## Task requirements
Out of the data below, copy every line with the string "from".

Dataset section Start Marker

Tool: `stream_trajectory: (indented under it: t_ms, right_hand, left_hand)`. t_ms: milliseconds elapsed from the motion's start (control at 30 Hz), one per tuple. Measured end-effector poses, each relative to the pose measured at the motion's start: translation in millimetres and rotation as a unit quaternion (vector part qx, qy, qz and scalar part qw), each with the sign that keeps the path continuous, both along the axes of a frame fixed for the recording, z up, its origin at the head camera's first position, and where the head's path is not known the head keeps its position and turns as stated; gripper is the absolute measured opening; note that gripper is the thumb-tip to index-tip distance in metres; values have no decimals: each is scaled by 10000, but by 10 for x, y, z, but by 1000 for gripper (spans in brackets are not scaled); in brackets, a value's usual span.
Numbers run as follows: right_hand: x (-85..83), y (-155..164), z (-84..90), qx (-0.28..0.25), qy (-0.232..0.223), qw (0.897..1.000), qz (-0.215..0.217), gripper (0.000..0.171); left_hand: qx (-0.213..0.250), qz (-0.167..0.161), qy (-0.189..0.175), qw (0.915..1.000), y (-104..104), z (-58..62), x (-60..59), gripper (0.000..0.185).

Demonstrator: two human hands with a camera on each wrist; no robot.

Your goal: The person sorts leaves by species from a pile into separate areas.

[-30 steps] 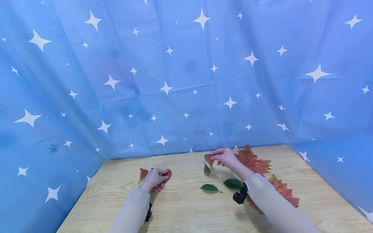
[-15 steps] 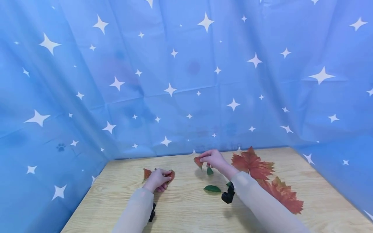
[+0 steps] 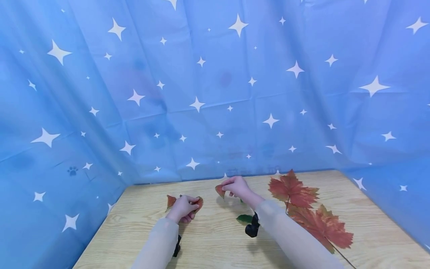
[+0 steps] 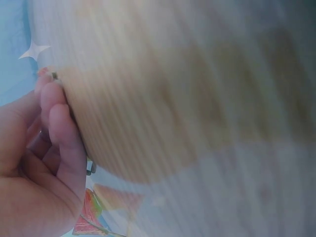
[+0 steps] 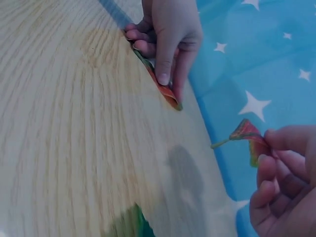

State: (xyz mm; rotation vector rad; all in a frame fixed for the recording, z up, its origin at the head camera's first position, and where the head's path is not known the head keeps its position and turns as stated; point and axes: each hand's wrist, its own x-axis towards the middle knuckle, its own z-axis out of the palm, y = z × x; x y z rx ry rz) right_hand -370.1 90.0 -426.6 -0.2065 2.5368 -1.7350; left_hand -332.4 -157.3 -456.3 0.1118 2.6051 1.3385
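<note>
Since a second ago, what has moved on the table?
The right hand, pinching a small red leaf, moved left toward the left hand, uncovering the large red maple leaves. The left hand kept gripping its reddish leaf on the wooden table.

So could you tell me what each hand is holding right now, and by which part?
The right hand pinches a small red leaf by its blade end, stem free. The left hand grips another red leaf across its middle.

Maple leaves (image 3: pixel 309 209), starry blue curtain (image 3: pixel 215 93)
</note>
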Motion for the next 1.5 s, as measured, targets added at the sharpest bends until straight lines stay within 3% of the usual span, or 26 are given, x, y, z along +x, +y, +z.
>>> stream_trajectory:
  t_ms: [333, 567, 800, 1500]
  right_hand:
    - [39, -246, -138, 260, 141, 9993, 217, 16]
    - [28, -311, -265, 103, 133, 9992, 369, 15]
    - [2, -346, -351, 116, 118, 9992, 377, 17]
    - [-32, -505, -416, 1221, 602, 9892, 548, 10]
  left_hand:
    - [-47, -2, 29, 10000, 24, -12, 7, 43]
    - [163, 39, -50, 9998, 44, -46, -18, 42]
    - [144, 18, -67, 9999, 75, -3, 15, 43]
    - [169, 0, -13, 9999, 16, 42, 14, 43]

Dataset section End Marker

## Response to this task
Tool: `stream_trajectory: (indented under it: t_ms, right_hand, left_hand)`. t_ms: milliseconds elapsed from the motion's start (control at 30 Hz), one per tuple. Measured end-effector poses, each relative to the pose measured at the motion's start: translation in millimetres and rotation as a unit quaternion (vector part qx, qy, qz and scalar part qw), each with the sign that keeps the path continuous, both along the axes of a frame fixed for the recording, z up, its origin at the head camera's first position, and where the head's path is not known the head keeps its position and turns as stated; gripper is the absolute measured opening; note that gripper is the thumb-tip to index-tip distance in metres; values have no decimals: each is scaled by 10000, but by 10 for x, y, z, but by 1000 for gripper (spans in brackets are not scaled); in brackets, a value's usual span.
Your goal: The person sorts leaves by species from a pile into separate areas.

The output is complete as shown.